1. The trial court's admission into evidence of certain of appellant's in-custody statements is enumerated as error. Before allowing appellant's in-custody statements into evidence, the trial court conducted a Jackson-Denno hearing and concluded that those statements had been voluntarily made and were, therefore, admissible. "Factual and credibility determinations of voluntariness made at a Jackson-Denno hearing must be accepted by appellate courts unless clearly erroneous. [Cit.]" Mungin v. State, 183 Ga. App. 290
, 291 (1) (358 SE2d 673
) (1987). Our review of the transcript of the Jackson-Denno hearing reveals that, in the light of the totality of the surrounding circumstances, the trial court's finding as to the voluntariness of appellant's in-custody statements was not clearly erroneous. Accordingly, this enumeration is without merit.

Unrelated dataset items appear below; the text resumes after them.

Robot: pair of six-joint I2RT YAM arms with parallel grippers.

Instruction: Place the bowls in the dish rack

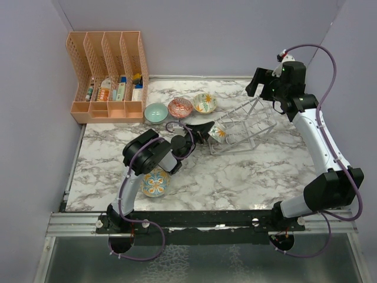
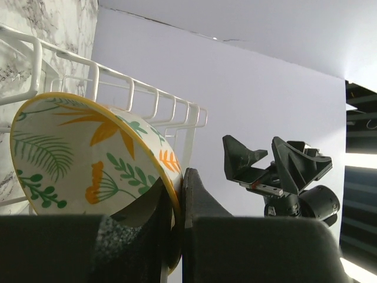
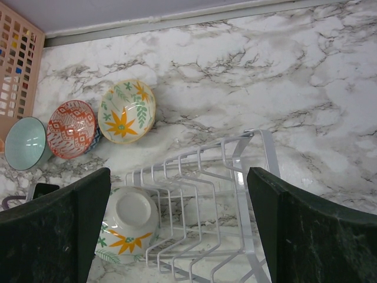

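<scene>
The white wire dish rack (image 1: pixel 247 124) lies at mid-right of the marble table. My left gripper (image 1: pixel 207 131) is shut on the rim of a floral bowl (image 1: pixel 218 133) and holds it on edge at the rack's near-left end. In the left wrist view the fingers (image 2: pixel 200 200) pinch that bowl's (image 2: pixel 88 159) yellow rim against the rack wires (image 2: pixel 141 88). My right gripper (image 1: pixel 262 82) is open and empty above the rack's far end (image 3: pixel 235 194). A teal bowl (image 1: pixel 155 112), a red-patterned bowl (image 1: pixel 180 107) and a floral bowl (image 1: pixel 205 102) sit in a row behind the rack.
Another patterned bowl (image 1: pixel 155 183) sits by my left arm, near the front edge. An orange slotted organizer (image 1: pixel 109 76) with small items stands at the back left. Grey walls close in the table on three sides.
</scene>
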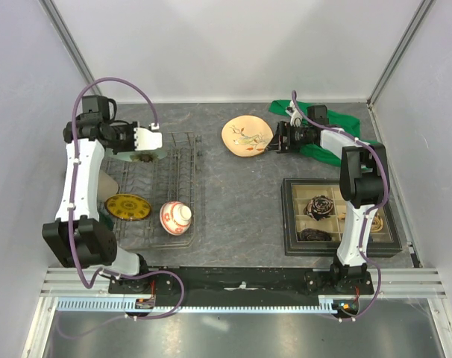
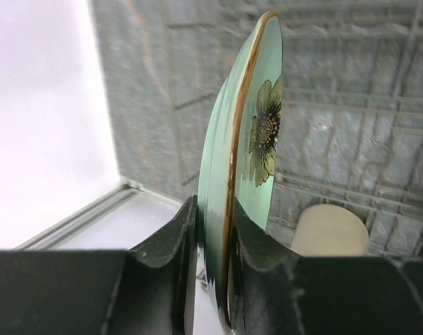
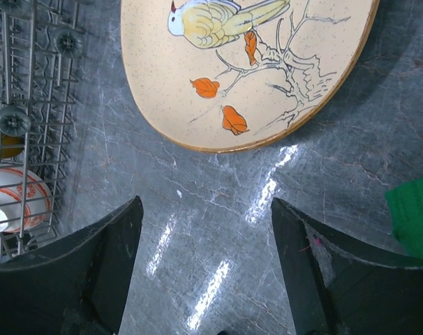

2. Appellant enumerates as error the trial court's failure to charge on the crime of simple battery as a lesser included offense of the alleged aggravated assault. The evidence adduced at trial showed that the victim of the assault had been stabbed with a knife and was then hit repeatedly on the head with a pistol. "[T]he offense of simple battery is not reasonably raised by [this] evidence, [and] it is not in issue so as to require instructions. [Cit.]" Guthrie v. State, 147 Ga. App. 351
, 353 (2) (248 SE2d 714
) (1978). See also Davis v. State, 135 Ga. App. 584
, 588 (6) (218 SE2d 297
3. Appellant enumerates the general grounds. Our review of the entire record reveals that, from the evidence which was produced at trial, a rational trior of fact could reasonably have found appellant guilty beyond a reasonable doubt of the crimes of which he was convicted. Jackson v. Virginia, 443 U. S. 307 (99 SC 2781, 61 LE2d 560) (1979).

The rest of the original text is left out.